Yo no quiero ser tan mala persona, lo juro. No me gusta desearle el mal a todos, preferiría ser feliz, pero no me sale. Es que este equipo juega tan feo. Pero tan feo. Y ahora, que Chile quedó fuera del mundial la envidia aumentó a niveles inexplicables y yo escribo esta nota para no implotar. Si imploto me la como yo solito, en cambio, si exploto, al menos los mancho de sangre y les arruino la fiesta.

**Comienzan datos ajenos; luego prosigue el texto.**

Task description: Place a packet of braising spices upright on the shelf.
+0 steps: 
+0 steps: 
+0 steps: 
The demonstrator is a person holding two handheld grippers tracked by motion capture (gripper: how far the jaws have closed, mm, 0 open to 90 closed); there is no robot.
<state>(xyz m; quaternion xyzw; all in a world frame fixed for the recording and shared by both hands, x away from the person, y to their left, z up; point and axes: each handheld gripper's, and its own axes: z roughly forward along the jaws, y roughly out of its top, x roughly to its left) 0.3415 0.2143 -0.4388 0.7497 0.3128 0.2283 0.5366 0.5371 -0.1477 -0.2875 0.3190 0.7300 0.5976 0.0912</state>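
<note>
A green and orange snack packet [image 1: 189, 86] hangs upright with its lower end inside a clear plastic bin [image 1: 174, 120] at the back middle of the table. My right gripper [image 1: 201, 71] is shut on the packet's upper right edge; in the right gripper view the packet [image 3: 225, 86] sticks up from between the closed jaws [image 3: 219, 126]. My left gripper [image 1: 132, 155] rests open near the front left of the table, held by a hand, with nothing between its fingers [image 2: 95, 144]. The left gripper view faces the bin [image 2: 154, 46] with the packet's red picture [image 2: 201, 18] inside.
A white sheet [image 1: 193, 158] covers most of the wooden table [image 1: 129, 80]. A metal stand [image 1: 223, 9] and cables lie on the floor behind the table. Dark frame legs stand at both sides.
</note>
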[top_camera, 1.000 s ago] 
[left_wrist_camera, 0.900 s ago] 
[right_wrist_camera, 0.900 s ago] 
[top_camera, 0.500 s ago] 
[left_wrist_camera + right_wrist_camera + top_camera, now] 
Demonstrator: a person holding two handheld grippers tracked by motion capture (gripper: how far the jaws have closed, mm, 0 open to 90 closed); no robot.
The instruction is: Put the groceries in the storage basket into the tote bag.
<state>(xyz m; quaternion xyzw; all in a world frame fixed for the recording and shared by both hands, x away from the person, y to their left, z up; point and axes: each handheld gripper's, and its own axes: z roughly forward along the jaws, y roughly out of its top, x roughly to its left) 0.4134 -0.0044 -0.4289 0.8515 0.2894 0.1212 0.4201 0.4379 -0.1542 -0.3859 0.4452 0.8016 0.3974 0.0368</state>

Contra Suiza más de lo mismo. Noventa y siete centros al área. Rojo la figura del partido, hasta que un Suizo perdió una pelota en el medio de la cancha, pelota que agarró Lionel y Di María convirtió en milagro. Y así, bodrio tras bodrio, Argentina ya está en cuartos y en una de esas llega a semis. Y yo, yo me quiero rehabilitar, a ver si dejo de ser tan mala persona, pero me parece que el sábado solo puedo empeorar.